By JOHN DALY
Duchi Da Vinchi has released the single “Basquiat,” a modernized ode to life as a rock star, but that was probably the furthest thing from the mind of the famous artist after whom the song is named.
With “Basquiat,” musician Duchi Da Vinchi says his work suggests an attitude young people who feel lost in a world where they don’t fit in can adopt in order to cope.
Duchi Da Vinchi is a mysterious sort, calling himself an “outer-space inhabitant currently residing in L.A.” He wants to empower people to embrace their individuality with an unbothered charisma. As the saying goes, “Sticks and stones may break my bones but names will never hurt me.”

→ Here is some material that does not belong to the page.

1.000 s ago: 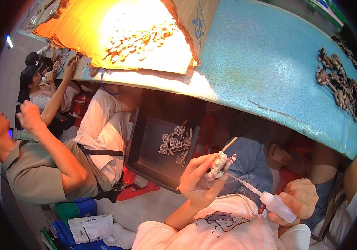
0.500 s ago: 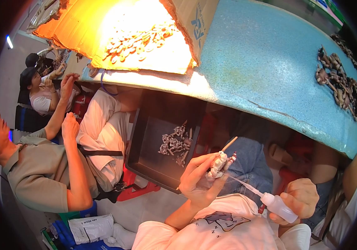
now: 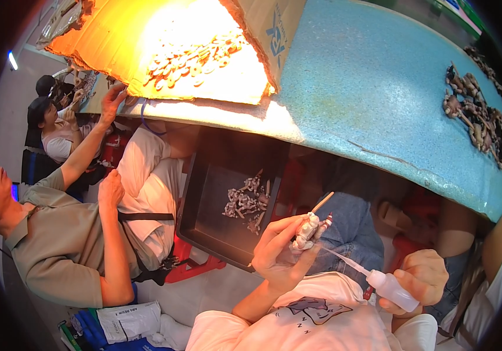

“Basquiat,” is Da Vinchi’s anthem to help celebrate yourself like a rock star who doesn’t have a care in the world.
The legendary Jean-Michel Basquiat rose to fame in New York City in the late 1970s as a graffiti artist who was taken under the wing of Andy Warhol. His satirical social commentary artwork gained momentum throughout New York at a time when class struggle was more evident than ever before. There were no cell phones let alone social media and art had a significant impact on society.
Basquiat had a difficult youth. As in the Duchi Da Vinchi song, he had a tough time finding his place in society but took his newfound fame in stride. At the height of fame, on Aug. 12, 1988, Basquiat was found dead of a drug overdose.
Jean-Michel Basquiat can be seen as the DJ in Blondie’s video, “Rapture,” considered to be the first rap song.